De l'art de réaliser une biographie incomplète.

De l'art de réaliser une biographie incomplète.

Furia, Mamadou Mahmoud N’Dongo
Éditions L’Harmattan, 2024

Cela fait quelques années que je n’avais pas lu l’écrivain de Drancy. Il fait partie des auteurs dont j’ai pris le temps d’explorer l’essentiel de l’oeuvre romanesque. Furia s’inscrit dans la continuité des thèmes originaux que propose Mamadou Mahmoud N’Dongo depuis une vingtaine d’années.

Thème du roman : 

Seymour Morrison est un cinéaste accompli. Il a obtenu un Oscar comme meilleur réalisateur et la Palme d’Or du Festival de Cannes. Il entreprend d’écrire sa biographie. Dante, un jeune critique et biographe a été engagé pour construire et produire ce travail. Le roman commence sur une phase d’évaluation du ghost writer.

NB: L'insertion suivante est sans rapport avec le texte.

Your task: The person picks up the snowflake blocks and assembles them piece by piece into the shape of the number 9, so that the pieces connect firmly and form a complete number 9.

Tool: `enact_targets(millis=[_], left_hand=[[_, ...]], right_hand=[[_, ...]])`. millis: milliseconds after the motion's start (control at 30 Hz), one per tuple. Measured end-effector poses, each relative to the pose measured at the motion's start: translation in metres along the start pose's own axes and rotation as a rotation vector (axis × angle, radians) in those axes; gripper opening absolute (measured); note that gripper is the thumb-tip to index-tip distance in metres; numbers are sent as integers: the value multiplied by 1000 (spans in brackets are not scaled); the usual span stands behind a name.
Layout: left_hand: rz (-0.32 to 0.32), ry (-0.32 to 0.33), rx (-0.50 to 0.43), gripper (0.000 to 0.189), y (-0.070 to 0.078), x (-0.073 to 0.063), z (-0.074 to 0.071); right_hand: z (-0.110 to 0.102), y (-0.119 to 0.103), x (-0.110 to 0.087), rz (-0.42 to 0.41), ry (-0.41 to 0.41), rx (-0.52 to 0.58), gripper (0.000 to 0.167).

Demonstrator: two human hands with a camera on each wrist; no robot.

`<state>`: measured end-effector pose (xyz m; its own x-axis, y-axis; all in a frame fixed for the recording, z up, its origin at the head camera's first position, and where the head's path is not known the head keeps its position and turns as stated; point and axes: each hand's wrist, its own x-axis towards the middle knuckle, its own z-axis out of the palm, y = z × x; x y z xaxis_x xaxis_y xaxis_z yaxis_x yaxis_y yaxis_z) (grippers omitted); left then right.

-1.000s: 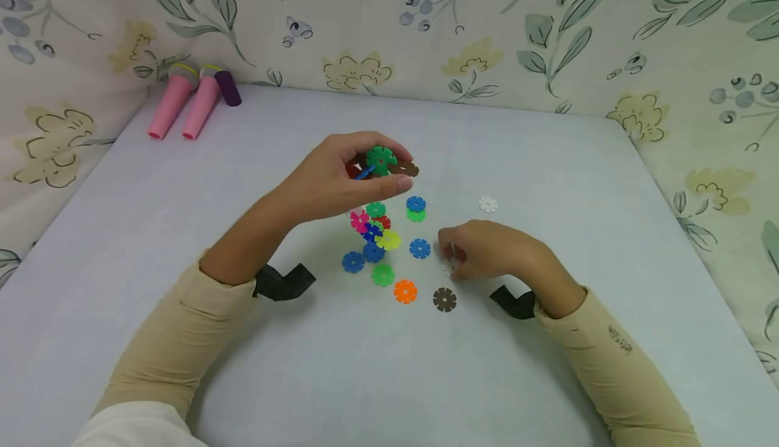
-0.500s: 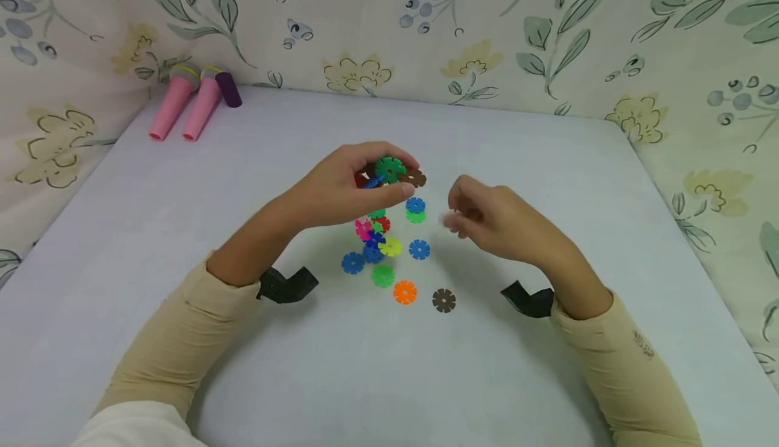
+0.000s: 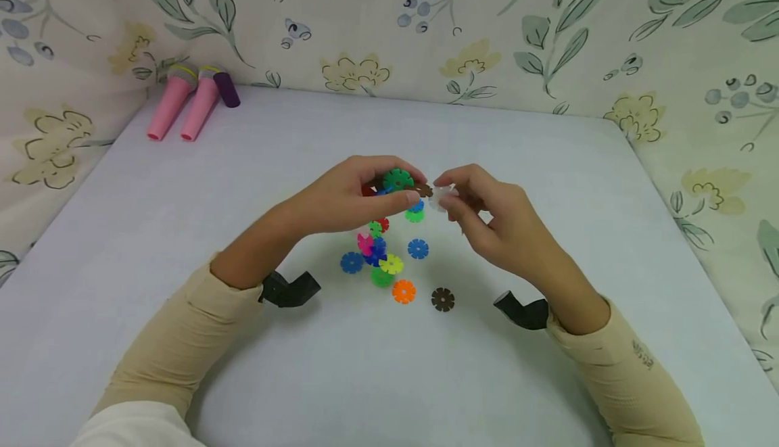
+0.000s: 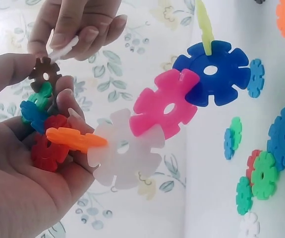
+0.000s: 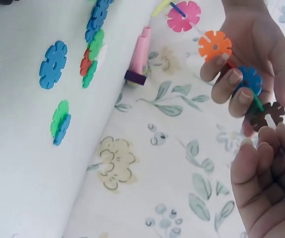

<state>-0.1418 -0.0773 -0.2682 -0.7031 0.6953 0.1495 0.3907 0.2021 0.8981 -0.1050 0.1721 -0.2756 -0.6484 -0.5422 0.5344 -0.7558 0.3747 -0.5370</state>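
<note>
My left hand (image 3: 347, 193) holds a chain of slotted, flower-shaped plastic discs, thumb and fingers round its brown disc (image 4: 45, 75). From there the chain runs through a green disc (image 3: 398, 180), a blue disc (image 4: 33, 115), a red disc (image 4: 49, 151) and an orange disc (image 4: 76, 139). A frosted white disc (image 4: 126, 148), a pink disc (image 4: 165, 103), a dark blue disc (image 4: 210, 74) and a yellow disc (image 4: 204, 27) hang free of the palm. My right hand (image 3: 493, 214) pinches another white disc (image 4: 65, 48), its edge right at the brown disc's rim.
Loose discs lie on the white table (image 3: 304, 379) below the hands, among them an orange one (image 3: 404, 291), a dark brown one (image 3: 442, 299) and a blue one (image 3: 418, 249). Two pink toy microphones (image 3: 173, 102) lie at the back left, before patterned fabric (image 3: 377, 21).
My right hand has lifted the white disc off the table and brought it up and left to the chain. My left hand has come slightly down and right, still holding the chain.
</note>
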Motion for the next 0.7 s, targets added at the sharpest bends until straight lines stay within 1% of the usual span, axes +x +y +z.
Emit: enact_targets(millis=[133,267,400,433,500,600,700], left_hand=[[-1,-25,2,30,0,0,3],[-6,-36,-8,31,-1,0,8],[1,-7,0,32,-1,-1,13],[7,5,4,31,-1,-1,13],[-1,29,21,31,-1,0,13],[-14,51,38,33,-1,2,10],[-27,61,51,34,-1,2,7]], right_hand=[[3,0,0,-38,6,-63,26],[7,0,-1,-42,33,-105,27],[12,0,-1,-27,58,-108,25],[13,1,-1,-26,64,-102,25],[14,2,1,-22,65,-75,26],[12,3,2,-19,47,-45,29],[9,5,4,-13,11,-32,35]])
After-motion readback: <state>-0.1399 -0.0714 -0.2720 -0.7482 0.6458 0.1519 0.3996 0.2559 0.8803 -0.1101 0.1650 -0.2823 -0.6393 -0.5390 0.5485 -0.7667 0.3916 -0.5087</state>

“T’es pas mon psy, t’es pas mon comptable, t’es pas mon agent, t’es pas mon avocat, bref on n’est pas intimes. T’es un ghost writer. Oui, je vois où tu veux en venir, mais avant writer, il y a ghost ! Tu ne piges pas ou tu ne veux pas comprendre, Kid ! Rewriter, collaborateur, plume, je m’en fous du nom que tu te donnes”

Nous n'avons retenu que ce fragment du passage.